BeauSoleil's highly danceable brand of Cajun music—sung in both English and French—includes traditional tunes and originals crafted in the old style, as well as some cross-pollination from Creole and zydeco. It also shows the influence of rock, jazz, country, blues and Caribbean music.

"Cajun music is always changing and responding to the world around it, and that is part of what is going to keep it alive in the future," Doucet said.

Doucet is reluctant to toot his own horn, but he noted that there was no other organized Cajun group playing concert tours when BeauSoleil began. "We were the first group to play all around the country, and then when we decided we wanted to get the music out there further in 1986, we started releasing records."

At first, touring was difficult. Non-Cajun audiences in other parts of the country didn't quite get it. But over the years, listeners came around.

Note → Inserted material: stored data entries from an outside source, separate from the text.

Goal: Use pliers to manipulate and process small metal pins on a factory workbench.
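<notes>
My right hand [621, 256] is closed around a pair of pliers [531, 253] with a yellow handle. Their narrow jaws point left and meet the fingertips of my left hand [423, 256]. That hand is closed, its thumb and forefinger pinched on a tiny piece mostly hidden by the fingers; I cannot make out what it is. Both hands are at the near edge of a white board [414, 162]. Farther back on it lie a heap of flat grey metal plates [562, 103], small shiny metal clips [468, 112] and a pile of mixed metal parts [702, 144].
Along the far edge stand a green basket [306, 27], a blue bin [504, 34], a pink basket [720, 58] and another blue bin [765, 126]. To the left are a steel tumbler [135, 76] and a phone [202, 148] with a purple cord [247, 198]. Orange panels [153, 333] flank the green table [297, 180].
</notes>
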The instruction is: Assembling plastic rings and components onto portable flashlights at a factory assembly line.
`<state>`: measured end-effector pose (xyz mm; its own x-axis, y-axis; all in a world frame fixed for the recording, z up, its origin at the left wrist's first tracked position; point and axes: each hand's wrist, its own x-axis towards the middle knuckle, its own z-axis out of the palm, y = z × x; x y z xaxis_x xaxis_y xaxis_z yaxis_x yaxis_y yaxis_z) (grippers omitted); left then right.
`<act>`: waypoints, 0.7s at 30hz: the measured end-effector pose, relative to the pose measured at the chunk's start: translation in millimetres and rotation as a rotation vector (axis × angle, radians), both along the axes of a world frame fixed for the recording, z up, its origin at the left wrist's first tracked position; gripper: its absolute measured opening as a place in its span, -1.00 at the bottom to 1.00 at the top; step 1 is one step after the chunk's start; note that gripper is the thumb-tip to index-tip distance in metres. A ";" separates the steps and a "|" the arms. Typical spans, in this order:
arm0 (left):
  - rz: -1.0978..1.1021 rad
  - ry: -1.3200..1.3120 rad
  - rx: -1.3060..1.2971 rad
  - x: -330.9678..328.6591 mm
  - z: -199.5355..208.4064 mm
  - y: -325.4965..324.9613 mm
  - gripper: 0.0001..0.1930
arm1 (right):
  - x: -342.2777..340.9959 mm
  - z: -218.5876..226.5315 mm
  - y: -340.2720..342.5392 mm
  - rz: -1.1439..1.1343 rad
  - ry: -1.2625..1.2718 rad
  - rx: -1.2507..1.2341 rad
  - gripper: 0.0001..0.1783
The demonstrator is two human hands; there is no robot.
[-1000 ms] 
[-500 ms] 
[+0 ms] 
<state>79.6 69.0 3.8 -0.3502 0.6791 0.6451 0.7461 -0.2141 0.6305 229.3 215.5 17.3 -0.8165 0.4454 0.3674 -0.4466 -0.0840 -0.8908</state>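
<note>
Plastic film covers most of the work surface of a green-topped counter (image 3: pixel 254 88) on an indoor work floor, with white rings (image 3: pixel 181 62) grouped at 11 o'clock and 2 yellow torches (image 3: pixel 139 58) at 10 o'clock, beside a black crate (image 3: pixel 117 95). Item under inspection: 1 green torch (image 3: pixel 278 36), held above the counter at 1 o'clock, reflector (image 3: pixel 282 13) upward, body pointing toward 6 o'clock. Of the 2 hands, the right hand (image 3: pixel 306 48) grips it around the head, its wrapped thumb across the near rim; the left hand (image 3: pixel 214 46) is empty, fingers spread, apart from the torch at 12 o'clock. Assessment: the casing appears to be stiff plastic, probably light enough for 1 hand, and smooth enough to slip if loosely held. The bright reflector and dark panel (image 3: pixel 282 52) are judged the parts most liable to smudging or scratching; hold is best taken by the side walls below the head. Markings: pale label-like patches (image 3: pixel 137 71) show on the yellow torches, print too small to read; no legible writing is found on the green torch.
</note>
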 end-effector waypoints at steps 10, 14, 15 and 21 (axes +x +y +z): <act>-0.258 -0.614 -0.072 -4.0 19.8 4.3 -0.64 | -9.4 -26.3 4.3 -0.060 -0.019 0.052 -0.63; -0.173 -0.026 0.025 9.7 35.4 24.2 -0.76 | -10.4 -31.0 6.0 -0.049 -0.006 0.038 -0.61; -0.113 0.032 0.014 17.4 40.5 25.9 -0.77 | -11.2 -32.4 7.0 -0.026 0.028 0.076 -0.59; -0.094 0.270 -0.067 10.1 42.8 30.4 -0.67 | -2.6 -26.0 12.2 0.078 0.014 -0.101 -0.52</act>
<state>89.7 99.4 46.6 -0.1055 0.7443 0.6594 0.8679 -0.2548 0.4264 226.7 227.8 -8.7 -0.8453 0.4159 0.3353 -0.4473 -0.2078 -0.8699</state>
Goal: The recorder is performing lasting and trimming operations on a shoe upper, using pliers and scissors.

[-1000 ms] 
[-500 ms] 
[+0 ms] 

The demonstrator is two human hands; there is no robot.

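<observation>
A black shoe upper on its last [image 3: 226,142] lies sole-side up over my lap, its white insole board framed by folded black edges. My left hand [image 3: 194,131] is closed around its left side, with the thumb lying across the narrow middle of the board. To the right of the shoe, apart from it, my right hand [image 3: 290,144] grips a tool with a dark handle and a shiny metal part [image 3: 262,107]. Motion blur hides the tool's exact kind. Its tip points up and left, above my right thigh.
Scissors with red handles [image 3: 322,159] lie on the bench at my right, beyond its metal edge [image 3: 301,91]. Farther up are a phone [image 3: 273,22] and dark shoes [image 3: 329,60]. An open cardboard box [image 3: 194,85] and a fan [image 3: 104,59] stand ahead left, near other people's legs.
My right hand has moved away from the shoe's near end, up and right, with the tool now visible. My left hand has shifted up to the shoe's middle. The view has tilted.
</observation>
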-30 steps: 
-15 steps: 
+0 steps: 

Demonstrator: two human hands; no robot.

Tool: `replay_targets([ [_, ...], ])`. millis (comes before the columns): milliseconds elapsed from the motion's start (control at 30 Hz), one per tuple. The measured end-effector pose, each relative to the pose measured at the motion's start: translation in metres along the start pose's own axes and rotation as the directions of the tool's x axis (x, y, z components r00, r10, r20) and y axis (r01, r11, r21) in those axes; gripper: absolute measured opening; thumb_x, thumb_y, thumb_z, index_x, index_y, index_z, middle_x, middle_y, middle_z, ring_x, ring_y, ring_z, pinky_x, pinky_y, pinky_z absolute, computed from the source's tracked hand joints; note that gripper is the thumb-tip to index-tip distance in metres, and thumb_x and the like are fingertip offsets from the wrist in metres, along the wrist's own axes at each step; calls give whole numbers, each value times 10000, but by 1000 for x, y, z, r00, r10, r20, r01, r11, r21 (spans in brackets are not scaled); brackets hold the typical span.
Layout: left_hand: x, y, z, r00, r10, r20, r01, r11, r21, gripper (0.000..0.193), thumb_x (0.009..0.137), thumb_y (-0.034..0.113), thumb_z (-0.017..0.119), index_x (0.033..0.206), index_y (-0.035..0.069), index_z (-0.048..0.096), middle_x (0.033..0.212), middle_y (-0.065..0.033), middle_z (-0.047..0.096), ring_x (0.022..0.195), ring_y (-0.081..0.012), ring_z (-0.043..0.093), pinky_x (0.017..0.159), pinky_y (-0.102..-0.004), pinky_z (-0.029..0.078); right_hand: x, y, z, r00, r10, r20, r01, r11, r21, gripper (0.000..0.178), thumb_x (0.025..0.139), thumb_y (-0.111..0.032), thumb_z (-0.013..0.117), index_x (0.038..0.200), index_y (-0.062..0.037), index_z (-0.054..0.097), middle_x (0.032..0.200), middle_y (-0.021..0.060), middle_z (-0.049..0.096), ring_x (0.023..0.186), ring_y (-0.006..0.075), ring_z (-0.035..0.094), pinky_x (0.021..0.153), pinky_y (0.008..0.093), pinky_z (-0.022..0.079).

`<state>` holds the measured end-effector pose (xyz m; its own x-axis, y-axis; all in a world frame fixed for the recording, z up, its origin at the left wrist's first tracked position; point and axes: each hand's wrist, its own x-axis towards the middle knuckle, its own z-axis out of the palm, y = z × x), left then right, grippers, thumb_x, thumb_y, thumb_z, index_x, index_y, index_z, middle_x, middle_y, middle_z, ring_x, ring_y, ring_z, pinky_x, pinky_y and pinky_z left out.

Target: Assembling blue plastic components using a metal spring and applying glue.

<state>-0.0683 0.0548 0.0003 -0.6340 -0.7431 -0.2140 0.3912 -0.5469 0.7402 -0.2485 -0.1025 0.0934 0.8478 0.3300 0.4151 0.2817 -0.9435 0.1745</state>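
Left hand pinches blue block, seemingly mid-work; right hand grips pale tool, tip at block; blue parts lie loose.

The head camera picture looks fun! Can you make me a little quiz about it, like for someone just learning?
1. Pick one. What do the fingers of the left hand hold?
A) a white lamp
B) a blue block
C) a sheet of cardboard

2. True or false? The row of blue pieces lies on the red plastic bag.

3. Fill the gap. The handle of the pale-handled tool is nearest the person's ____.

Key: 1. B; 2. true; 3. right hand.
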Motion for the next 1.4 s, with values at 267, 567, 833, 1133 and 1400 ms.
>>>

The group has gone on to release more than 20 albums, is a regular on A Prairie Home Companion, has received 11 Grammy Award nominations, and in 1998 became the first Cajun band to win the Grammy for Traditional Folk Album.

"I think we have proven that you can be American and be different, too. And music is one of the best ways to communicate that," Doucet said.

He's confident that Cajun music and culture is no longer in danger of fading away. During the last few decades, Doucet has seen Cajun people becoming proud of their Cajun heritage, and others becoming interested in the culture.

"We thought it was gone back then. People were embarrassed to be Cajun, as if we were second-class citizens," he said "... I mean, Paul Prudhomme started a movement of Cajun cooking, and now you have blackened chicken in McDonald's. Of course, in the process, something is gained, and something is lost. But that happens because people are exposed to the culture through the experience of living. Now it becomes something else, but we try to give attention to where it came from, too."